Is sleeping on the subway really so bad?

man-sleeping-train-flickr-david_shankbone

It’s happened to all of us. You’re sitting on the subway, it’s the end of a long day, the vibrations of the tracks are surprisingly soothing, your eyes start to dim and finally, zzzzzzzzzzzzz. You’re out.

Is sleeping on the subway really so bad?

Apparently in New York City it is. Police Commissioner Bill Bratton has vowed no more subway snoozing! Half the crimes on the subway, he reports, are committed on people sleeping. “Subways are not for sleeping,” Bratton said at a recent news conference. “I know people have gotten out of work and are tired but we are going to start waking people up.”

That might mean waking up a lot of people.

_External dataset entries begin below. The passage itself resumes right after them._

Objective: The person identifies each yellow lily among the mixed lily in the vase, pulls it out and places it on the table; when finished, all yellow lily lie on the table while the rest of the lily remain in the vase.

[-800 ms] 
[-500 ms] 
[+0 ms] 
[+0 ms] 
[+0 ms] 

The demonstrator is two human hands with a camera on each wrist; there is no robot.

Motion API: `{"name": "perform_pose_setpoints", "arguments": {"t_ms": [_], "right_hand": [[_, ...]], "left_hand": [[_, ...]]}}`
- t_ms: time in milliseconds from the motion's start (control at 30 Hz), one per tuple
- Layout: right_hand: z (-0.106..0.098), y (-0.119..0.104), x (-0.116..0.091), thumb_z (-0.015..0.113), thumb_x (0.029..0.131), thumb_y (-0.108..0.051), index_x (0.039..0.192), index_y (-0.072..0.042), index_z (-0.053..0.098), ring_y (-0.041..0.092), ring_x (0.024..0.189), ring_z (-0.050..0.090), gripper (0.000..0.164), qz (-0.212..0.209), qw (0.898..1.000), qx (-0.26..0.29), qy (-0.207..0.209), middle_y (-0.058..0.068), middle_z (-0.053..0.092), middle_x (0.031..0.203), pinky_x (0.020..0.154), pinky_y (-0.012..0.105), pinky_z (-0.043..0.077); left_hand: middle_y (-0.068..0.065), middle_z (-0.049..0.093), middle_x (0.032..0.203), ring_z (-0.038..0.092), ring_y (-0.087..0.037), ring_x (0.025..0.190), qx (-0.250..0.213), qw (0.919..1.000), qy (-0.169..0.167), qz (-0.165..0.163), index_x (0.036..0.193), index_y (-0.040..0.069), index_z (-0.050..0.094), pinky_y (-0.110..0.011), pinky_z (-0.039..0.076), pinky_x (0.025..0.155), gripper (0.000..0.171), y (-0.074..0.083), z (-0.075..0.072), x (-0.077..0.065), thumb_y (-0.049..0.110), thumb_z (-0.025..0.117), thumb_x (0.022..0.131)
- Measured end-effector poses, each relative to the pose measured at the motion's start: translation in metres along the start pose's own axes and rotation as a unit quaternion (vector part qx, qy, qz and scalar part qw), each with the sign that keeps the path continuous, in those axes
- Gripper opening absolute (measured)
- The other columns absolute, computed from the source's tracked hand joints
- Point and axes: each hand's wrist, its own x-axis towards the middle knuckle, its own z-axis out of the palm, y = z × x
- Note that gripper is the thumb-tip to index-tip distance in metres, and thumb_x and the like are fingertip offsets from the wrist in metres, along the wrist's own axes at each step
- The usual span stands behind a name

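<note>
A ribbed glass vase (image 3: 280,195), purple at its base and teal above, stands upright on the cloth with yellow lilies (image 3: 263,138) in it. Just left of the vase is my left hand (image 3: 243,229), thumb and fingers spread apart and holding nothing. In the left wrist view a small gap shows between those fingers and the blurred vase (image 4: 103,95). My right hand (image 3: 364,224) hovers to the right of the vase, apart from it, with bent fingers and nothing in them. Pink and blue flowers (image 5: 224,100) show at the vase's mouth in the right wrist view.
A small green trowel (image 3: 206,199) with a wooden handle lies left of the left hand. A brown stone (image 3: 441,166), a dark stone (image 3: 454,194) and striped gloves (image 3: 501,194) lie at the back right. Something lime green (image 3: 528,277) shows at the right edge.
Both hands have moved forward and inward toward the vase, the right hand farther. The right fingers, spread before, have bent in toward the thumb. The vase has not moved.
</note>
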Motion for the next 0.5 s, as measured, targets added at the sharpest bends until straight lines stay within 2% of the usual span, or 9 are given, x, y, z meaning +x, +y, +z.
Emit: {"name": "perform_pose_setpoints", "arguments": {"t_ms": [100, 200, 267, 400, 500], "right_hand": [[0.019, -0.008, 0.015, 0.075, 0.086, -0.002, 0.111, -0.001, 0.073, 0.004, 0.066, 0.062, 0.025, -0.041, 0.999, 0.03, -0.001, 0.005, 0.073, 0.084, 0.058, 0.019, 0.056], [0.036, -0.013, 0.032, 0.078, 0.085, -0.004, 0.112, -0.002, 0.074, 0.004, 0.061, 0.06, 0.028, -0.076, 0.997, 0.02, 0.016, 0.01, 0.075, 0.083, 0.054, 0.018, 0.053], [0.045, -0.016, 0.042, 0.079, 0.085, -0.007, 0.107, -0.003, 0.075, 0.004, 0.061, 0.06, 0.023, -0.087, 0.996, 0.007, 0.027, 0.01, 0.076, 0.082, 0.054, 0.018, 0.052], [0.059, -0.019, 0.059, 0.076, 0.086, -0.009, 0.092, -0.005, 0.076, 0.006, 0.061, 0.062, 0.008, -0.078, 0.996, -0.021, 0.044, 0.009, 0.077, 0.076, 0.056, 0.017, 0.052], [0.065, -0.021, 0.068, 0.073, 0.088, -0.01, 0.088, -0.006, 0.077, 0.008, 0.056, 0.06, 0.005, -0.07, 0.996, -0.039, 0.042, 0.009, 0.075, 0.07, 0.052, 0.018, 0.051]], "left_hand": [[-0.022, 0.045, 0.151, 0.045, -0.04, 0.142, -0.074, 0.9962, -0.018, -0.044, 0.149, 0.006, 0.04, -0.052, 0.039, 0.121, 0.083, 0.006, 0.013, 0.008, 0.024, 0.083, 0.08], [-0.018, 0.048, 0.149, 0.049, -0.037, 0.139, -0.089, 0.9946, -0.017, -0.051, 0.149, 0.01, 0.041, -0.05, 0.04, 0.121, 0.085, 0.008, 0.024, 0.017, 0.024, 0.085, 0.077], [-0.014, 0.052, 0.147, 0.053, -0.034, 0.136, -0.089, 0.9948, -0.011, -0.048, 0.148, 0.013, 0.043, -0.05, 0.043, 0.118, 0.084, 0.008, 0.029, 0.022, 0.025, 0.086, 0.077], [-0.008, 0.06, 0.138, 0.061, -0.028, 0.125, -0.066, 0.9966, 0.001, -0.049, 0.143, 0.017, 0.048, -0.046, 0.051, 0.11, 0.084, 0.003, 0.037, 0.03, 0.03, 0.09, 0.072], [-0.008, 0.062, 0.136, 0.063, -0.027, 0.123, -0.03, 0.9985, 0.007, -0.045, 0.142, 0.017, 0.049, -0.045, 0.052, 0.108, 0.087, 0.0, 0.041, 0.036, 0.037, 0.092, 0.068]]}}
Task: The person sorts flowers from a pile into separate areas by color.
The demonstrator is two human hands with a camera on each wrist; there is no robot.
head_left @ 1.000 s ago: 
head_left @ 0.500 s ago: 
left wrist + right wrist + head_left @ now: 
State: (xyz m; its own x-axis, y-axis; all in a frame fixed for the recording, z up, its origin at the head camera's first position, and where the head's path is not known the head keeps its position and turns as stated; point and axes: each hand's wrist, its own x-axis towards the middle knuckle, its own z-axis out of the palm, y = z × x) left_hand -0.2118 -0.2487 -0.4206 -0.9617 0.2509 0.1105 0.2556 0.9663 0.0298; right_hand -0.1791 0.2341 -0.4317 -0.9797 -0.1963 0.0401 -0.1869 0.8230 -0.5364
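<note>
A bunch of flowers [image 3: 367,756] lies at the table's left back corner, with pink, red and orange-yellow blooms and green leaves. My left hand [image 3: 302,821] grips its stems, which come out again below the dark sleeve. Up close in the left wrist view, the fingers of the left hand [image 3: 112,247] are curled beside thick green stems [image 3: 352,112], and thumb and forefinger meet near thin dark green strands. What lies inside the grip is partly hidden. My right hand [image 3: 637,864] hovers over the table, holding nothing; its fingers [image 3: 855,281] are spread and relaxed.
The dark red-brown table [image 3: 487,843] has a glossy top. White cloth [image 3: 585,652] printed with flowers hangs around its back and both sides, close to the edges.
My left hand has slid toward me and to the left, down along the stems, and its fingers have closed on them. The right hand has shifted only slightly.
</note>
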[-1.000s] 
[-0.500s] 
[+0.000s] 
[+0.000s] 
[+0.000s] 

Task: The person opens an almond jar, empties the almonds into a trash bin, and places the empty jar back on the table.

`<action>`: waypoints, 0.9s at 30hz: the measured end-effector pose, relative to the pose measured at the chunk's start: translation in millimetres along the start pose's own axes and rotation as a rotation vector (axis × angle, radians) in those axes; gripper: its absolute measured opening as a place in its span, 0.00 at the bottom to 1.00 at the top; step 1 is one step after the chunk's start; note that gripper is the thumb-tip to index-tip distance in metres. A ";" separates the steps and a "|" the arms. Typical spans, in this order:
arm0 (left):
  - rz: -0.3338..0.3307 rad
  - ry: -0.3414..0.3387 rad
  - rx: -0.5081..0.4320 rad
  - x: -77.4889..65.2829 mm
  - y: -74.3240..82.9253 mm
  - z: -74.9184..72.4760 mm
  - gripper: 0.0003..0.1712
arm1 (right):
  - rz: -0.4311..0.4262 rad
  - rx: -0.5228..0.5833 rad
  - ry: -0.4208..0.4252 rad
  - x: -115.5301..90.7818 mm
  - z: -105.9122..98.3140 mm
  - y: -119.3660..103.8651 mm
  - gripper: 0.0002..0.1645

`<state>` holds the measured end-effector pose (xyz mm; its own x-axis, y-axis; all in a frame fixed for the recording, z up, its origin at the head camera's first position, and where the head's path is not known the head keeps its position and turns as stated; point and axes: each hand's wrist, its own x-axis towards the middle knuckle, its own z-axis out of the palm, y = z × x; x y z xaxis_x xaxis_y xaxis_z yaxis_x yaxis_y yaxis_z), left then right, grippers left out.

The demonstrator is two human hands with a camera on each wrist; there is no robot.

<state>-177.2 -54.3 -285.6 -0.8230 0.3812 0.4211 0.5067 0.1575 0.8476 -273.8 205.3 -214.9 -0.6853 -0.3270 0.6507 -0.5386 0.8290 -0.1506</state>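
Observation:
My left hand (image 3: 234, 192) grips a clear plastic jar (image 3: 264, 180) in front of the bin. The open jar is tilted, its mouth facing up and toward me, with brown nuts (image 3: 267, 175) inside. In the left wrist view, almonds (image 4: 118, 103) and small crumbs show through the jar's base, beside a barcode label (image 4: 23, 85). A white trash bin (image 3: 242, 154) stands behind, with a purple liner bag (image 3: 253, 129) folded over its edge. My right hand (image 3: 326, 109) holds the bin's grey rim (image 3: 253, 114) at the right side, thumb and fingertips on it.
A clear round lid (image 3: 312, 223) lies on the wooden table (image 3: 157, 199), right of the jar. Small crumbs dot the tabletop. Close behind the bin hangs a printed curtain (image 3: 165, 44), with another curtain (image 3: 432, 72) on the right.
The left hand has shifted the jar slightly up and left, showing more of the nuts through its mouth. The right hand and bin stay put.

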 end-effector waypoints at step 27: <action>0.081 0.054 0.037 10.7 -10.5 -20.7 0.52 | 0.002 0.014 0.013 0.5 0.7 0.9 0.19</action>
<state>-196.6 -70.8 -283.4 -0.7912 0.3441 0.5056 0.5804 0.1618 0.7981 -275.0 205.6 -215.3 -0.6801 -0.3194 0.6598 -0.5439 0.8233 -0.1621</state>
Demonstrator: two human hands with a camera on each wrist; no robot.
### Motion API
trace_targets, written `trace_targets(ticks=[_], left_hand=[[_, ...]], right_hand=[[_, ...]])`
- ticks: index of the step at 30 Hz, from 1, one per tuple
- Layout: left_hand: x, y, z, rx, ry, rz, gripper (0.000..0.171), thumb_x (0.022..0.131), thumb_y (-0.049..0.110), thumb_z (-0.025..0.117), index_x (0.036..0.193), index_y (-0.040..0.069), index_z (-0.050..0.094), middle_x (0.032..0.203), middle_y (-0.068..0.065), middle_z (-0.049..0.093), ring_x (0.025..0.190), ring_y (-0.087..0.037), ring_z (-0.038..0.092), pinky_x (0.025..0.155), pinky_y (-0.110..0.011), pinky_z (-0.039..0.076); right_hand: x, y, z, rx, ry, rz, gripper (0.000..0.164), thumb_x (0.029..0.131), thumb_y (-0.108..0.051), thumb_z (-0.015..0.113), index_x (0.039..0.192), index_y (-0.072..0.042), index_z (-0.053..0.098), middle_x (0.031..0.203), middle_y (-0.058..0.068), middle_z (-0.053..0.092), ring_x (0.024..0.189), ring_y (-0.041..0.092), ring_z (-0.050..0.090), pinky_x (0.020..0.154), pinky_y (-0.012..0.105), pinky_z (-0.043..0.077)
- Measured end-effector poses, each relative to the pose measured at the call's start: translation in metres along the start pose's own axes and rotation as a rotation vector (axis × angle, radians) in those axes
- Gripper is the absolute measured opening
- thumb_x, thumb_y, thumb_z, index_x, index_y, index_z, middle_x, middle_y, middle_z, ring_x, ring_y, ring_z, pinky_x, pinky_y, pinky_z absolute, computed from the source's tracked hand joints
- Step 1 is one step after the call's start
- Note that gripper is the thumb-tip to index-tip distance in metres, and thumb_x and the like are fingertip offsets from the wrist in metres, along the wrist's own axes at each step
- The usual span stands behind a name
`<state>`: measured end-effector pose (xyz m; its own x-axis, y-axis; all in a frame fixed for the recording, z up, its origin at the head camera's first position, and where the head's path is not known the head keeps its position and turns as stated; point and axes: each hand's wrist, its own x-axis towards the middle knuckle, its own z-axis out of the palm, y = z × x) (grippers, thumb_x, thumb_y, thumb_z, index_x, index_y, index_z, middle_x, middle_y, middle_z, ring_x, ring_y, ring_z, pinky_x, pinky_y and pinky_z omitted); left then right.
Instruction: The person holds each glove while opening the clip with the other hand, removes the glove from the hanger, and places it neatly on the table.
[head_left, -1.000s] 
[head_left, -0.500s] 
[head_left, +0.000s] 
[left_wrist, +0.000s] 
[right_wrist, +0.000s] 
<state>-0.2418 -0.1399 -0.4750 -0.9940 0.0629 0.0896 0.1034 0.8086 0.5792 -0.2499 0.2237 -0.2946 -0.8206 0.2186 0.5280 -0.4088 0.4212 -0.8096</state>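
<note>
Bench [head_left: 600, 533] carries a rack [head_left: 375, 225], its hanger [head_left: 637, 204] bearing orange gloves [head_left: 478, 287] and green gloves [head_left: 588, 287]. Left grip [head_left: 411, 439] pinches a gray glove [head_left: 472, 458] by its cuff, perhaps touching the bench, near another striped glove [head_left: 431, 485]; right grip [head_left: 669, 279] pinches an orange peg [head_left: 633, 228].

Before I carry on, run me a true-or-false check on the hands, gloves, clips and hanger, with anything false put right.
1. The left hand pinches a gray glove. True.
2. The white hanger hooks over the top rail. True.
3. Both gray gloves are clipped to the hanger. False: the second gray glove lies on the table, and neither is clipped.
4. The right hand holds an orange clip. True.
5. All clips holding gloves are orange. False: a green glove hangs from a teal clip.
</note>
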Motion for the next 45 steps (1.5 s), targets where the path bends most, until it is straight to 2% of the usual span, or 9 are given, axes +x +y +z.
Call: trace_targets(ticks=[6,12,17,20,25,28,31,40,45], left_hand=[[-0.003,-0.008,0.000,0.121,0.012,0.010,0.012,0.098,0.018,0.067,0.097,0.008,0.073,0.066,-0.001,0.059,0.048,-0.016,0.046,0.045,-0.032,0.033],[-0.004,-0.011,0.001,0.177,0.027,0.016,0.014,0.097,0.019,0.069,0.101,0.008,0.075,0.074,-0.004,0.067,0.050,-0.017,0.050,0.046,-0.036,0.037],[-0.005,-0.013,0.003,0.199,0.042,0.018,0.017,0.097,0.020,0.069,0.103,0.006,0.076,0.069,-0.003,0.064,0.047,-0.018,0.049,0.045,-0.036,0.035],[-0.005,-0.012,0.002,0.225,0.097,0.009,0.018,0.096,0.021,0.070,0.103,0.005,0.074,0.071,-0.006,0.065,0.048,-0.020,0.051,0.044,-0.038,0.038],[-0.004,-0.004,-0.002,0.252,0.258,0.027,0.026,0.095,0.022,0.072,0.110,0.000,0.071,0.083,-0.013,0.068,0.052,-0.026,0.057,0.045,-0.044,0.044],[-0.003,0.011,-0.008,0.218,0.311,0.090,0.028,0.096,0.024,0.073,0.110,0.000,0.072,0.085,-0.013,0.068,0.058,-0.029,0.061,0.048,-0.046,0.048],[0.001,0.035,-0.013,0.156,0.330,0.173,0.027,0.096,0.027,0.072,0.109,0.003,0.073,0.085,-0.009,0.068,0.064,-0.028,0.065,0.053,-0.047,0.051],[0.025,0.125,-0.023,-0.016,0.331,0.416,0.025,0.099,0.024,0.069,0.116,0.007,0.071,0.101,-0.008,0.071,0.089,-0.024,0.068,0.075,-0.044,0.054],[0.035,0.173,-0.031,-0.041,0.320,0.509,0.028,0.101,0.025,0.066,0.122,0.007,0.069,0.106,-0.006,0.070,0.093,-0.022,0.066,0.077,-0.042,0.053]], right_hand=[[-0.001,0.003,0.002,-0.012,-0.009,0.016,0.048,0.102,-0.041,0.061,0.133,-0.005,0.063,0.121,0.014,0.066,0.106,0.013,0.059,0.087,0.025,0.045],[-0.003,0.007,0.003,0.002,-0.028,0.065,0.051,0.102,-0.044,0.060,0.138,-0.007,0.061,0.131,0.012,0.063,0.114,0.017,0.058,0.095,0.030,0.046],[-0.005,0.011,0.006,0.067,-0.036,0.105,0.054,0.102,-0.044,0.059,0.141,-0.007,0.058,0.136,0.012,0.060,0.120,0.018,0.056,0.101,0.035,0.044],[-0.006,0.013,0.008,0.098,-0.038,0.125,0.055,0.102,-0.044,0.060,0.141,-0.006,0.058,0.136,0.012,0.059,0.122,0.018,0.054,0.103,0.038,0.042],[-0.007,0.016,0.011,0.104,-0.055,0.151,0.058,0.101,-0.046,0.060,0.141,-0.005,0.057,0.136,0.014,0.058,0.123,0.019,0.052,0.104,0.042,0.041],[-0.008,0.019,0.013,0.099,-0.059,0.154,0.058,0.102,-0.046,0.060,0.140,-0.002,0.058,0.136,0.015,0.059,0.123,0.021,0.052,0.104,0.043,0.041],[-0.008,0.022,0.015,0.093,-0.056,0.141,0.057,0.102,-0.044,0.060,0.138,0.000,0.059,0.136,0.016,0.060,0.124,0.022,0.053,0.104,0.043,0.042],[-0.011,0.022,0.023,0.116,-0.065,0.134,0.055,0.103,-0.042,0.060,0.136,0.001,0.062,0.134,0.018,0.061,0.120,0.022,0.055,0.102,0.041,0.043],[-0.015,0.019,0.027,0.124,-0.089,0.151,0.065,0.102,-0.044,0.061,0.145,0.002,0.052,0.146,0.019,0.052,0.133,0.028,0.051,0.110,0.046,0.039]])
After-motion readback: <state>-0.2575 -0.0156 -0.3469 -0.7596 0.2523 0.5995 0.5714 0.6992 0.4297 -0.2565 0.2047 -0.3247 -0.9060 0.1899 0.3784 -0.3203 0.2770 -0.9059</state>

Check this out from the New Yorker piece titled: “Let us Sleep on the Subways!” Where once there were lonely cars at lonely times, now the subways seem as packed at four in the morning as at five in the afternoon. Saturdays and Sundays, where once one could always find a space on the sideways banquette of the E train, one finds it now as mobbed as at any weekday rush hour. This is no illusion or impression, either. The numbers are daunting. In 2014, around 1.75 billion—that’s right, billion—riders used the trains, the largest number since 1948. Much of the growth from the previous year was concentrated, unsurprisingly, in the rapidly growing neighborhoods of Brooklyn—or, to put it in plain English, in the unending tsunami of hipsters travelling to and from what were once quaintly called the outer boroughs. A generation has mastered the trains. Where it used to be impressive if a non-native New Yorker could work a transfer hookup involving much more than the Times Square shuttle, now newcomers talk easily of changing for the Q and hopping on the M and even of cruising out on the Z. A new world.

For those who demand to be left alone to their sweet subway dreams, there is clearly only one solution left: Demand your subway install one of these on every subway train! Sleeper cars for everyone!